## [WHAT THE TASK REQUIRES]
Among the entries that follow, some lines contain the word "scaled". Show all of them.

## [THE DATA]
#####
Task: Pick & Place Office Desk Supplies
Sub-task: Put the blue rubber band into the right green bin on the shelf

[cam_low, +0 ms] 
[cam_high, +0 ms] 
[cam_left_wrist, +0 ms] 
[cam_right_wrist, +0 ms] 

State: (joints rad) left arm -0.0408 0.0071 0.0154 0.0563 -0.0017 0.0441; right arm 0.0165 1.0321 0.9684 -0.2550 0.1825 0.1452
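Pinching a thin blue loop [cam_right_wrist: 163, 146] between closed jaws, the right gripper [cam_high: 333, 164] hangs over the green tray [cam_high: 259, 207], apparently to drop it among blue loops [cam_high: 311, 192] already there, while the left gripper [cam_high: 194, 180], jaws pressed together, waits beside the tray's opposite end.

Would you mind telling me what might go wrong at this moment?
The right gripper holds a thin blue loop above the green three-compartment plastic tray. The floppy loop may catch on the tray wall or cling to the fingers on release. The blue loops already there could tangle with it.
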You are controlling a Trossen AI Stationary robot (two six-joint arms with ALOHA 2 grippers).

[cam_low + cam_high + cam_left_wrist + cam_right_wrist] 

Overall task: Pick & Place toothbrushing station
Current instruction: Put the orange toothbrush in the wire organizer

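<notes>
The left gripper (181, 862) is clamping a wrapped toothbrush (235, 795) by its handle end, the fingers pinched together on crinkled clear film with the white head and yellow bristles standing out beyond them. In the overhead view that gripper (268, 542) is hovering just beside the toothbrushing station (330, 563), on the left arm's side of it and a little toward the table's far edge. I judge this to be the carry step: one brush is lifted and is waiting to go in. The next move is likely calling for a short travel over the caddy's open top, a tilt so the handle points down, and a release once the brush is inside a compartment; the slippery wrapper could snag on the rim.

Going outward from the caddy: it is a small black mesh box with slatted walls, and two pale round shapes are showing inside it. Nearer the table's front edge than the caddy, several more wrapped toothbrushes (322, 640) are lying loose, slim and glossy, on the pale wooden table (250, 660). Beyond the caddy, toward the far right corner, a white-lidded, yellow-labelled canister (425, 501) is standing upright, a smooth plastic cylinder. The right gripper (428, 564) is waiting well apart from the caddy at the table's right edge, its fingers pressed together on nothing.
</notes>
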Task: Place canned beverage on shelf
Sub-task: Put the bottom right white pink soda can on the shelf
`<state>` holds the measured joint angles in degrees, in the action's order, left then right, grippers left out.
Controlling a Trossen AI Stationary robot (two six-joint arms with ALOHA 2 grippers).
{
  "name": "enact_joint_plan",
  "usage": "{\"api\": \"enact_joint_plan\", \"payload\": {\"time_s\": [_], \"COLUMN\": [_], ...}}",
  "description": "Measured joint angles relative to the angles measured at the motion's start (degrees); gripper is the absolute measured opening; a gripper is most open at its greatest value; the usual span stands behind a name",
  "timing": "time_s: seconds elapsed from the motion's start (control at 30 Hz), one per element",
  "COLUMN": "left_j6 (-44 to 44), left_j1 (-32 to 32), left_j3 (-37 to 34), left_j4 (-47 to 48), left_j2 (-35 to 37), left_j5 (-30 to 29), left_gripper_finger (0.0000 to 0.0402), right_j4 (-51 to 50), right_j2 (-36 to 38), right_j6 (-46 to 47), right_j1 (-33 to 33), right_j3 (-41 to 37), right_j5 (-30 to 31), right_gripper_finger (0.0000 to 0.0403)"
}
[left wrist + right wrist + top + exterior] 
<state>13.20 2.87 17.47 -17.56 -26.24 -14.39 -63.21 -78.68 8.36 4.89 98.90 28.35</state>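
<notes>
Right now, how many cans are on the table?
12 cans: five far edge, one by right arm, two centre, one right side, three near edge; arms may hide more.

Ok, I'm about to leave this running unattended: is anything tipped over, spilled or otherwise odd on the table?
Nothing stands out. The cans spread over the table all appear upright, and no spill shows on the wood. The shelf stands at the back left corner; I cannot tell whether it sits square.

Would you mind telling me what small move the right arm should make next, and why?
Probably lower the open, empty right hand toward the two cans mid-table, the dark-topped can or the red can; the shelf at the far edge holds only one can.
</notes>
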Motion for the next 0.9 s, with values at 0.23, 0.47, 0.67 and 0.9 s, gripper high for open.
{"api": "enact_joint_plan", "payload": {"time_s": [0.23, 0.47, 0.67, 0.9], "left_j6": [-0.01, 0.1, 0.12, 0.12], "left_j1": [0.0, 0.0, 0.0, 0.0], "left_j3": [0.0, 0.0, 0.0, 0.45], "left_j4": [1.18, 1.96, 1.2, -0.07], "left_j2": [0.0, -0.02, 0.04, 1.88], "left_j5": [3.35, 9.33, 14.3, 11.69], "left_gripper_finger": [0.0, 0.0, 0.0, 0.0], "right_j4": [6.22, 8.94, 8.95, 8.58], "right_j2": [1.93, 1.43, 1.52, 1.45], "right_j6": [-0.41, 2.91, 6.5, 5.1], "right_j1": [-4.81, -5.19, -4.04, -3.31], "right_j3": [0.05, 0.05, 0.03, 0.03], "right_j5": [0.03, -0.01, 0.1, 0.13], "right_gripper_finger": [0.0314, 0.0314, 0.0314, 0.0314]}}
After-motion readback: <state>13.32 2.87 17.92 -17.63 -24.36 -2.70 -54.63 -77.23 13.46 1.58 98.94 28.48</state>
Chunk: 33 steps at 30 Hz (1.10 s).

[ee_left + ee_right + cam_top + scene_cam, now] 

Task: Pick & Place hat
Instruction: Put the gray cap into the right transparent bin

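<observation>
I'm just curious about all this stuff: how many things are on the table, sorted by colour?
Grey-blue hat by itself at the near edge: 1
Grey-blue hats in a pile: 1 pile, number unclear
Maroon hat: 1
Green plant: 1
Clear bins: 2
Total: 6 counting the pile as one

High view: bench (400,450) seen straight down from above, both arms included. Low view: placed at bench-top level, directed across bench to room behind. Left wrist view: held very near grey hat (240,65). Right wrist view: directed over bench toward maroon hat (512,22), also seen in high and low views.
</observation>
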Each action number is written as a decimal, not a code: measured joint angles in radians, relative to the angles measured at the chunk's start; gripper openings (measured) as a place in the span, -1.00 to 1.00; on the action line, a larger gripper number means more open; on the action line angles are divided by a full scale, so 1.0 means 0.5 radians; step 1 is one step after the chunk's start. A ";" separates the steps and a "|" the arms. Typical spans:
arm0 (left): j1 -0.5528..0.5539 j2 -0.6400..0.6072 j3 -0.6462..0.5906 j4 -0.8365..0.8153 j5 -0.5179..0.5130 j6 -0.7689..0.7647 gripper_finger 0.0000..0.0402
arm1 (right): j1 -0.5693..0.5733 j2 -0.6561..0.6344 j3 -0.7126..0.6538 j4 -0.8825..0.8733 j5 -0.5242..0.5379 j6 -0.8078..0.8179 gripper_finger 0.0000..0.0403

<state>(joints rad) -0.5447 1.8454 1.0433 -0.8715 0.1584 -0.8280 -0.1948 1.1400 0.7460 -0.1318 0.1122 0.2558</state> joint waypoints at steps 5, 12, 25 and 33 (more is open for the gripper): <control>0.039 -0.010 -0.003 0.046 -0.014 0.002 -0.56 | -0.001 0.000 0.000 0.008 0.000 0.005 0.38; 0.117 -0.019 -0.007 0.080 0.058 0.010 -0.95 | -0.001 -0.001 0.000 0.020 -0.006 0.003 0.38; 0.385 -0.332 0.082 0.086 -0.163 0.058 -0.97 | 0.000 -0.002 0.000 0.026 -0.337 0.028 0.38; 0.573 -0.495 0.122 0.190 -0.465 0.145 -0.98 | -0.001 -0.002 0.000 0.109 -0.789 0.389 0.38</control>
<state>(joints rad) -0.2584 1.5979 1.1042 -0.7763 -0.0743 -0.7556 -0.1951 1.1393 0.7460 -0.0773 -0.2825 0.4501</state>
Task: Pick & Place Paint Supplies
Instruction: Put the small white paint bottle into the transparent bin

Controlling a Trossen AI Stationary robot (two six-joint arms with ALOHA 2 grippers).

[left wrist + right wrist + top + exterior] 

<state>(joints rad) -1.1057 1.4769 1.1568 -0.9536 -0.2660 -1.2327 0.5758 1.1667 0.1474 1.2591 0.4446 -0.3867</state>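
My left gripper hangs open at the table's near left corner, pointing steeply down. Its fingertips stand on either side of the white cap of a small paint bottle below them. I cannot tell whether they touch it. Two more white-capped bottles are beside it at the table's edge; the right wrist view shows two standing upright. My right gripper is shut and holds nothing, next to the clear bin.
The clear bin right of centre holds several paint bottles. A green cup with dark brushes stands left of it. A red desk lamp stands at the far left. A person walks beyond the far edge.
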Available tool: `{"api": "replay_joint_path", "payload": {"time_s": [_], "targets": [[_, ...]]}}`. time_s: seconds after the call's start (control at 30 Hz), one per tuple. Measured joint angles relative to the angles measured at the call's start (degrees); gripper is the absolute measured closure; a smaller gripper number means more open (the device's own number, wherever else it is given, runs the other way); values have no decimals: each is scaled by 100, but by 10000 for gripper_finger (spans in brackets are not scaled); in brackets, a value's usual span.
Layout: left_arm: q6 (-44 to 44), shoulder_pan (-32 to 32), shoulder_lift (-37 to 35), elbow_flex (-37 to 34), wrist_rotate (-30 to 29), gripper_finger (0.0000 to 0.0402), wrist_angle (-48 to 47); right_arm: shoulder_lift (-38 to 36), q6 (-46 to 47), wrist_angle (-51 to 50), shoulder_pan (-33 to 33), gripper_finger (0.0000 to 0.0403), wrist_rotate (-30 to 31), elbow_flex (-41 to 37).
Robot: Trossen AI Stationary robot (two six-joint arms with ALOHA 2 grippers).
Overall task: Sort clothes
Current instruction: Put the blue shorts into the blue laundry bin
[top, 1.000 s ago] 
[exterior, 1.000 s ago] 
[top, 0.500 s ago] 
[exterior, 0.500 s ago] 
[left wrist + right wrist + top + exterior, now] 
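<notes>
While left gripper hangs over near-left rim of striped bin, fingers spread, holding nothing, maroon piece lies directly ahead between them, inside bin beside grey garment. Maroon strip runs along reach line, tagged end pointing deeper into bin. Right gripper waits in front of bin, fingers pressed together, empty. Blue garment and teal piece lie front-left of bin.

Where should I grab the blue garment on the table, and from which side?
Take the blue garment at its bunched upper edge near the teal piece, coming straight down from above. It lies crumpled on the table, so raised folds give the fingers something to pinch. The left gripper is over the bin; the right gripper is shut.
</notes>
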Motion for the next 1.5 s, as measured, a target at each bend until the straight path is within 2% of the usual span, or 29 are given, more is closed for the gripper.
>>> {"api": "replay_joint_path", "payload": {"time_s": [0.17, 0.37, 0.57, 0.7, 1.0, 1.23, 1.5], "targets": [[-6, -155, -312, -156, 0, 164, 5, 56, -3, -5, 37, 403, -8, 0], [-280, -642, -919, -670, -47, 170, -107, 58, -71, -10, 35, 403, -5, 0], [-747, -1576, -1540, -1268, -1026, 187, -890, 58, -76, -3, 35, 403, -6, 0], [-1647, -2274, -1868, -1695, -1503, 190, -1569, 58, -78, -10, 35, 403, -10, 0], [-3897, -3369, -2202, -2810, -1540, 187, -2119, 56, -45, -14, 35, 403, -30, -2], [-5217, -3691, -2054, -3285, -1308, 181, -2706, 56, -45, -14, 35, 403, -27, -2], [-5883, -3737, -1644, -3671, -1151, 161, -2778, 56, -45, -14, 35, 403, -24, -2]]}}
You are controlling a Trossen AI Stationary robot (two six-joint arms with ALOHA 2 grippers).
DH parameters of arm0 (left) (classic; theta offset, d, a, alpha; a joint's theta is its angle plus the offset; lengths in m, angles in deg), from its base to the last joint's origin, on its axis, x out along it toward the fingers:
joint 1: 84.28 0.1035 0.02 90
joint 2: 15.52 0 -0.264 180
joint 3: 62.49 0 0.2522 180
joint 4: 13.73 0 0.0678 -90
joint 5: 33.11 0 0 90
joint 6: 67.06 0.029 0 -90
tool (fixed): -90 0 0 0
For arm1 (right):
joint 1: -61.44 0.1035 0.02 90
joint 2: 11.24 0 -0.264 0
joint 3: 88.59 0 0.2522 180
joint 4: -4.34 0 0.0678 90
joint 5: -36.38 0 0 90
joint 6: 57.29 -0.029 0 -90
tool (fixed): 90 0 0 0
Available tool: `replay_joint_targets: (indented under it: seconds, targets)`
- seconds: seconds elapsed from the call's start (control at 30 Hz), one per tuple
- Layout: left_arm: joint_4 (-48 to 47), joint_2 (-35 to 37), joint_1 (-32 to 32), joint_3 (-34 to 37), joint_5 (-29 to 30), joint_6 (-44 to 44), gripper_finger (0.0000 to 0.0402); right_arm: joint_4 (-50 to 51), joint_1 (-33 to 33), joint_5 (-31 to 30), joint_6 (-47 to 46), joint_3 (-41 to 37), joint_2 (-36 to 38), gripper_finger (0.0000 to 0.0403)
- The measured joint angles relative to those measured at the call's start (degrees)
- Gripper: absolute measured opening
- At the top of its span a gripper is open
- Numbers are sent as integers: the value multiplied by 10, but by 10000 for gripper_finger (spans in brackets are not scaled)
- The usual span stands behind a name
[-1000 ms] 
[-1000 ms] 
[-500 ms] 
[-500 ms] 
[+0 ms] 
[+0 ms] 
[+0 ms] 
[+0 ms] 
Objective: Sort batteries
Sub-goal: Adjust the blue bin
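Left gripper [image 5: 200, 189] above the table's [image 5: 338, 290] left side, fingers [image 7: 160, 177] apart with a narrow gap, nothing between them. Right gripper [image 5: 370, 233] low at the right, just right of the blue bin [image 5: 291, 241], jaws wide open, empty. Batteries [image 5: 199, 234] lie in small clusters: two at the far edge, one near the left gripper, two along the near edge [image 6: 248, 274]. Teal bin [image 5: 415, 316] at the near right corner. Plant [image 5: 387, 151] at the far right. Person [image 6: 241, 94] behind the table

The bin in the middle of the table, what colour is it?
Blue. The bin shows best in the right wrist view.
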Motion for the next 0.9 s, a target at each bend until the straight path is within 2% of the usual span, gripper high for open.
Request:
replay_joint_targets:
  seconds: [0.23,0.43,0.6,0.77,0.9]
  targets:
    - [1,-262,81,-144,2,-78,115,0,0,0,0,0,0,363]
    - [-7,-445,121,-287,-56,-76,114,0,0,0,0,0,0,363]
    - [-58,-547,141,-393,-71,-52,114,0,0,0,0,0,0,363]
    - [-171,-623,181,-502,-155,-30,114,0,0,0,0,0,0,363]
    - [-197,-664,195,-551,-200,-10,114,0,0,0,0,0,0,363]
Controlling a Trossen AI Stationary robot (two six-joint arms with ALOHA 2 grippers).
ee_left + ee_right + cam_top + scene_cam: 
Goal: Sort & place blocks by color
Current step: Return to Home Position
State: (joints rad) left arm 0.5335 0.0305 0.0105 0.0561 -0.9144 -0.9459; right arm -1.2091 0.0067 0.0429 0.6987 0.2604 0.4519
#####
## [ANSWER SECTION]
Available tool: `{"api": "replay_joint_path", "payload": {"time_s": [_], "targets": [[_, ...]]}}`. time_s: seconds after the call's start (control at 30 Hz), one per tuple. Measured joint angles relative to the angles measured at the call's start (degrees); gripper is the absolute measured closure; a smaller gripper number means more open (the device's own number, wherever else it is given, runs the other way); values have no decimals: each is scaled by 100, but by 10000 for gripper_finger (spans in brackets are not scaled); in brackets, a value's usual span.
- Numbers are sent as integers: the value multiplied by 10, but by 10000 for gripper_finger (spans in brackets are not scaled)

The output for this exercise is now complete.